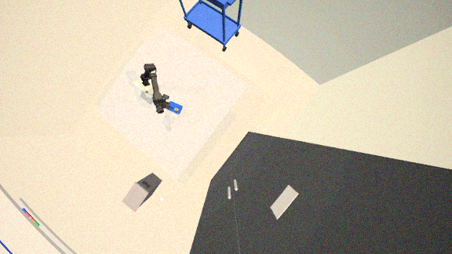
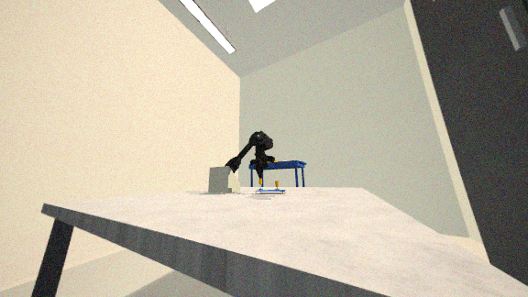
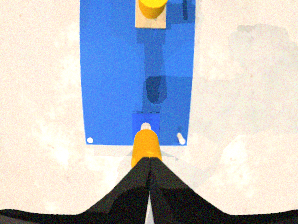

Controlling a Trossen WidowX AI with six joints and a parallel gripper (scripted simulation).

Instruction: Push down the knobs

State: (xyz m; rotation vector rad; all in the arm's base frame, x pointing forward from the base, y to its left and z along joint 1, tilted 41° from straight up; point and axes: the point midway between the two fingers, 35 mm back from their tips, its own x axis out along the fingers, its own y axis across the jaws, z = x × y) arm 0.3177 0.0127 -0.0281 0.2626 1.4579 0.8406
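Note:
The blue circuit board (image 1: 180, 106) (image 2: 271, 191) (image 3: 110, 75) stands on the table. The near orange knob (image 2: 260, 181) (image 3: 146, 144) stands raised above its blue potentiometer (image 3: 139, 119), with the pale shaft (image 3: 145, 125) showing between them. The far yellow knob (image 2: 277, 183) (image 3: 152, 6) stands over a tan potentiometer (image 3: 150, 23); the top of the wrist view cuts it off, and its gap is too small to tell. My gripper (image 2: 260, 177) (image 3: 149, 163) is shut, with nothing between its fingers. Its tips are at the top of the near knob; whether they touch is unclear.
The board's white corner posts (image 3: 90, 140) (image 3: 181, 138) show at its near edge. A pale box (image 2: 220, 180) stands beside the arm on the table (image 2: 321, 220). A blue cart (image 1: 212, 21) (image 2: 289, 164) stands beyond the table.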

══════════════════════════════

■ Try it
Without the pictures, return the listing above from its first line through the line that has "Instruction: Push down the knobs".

■ Reply
Controlling a Trossen WidowX AI with six joints and a parallel gripper (scripted simulation).

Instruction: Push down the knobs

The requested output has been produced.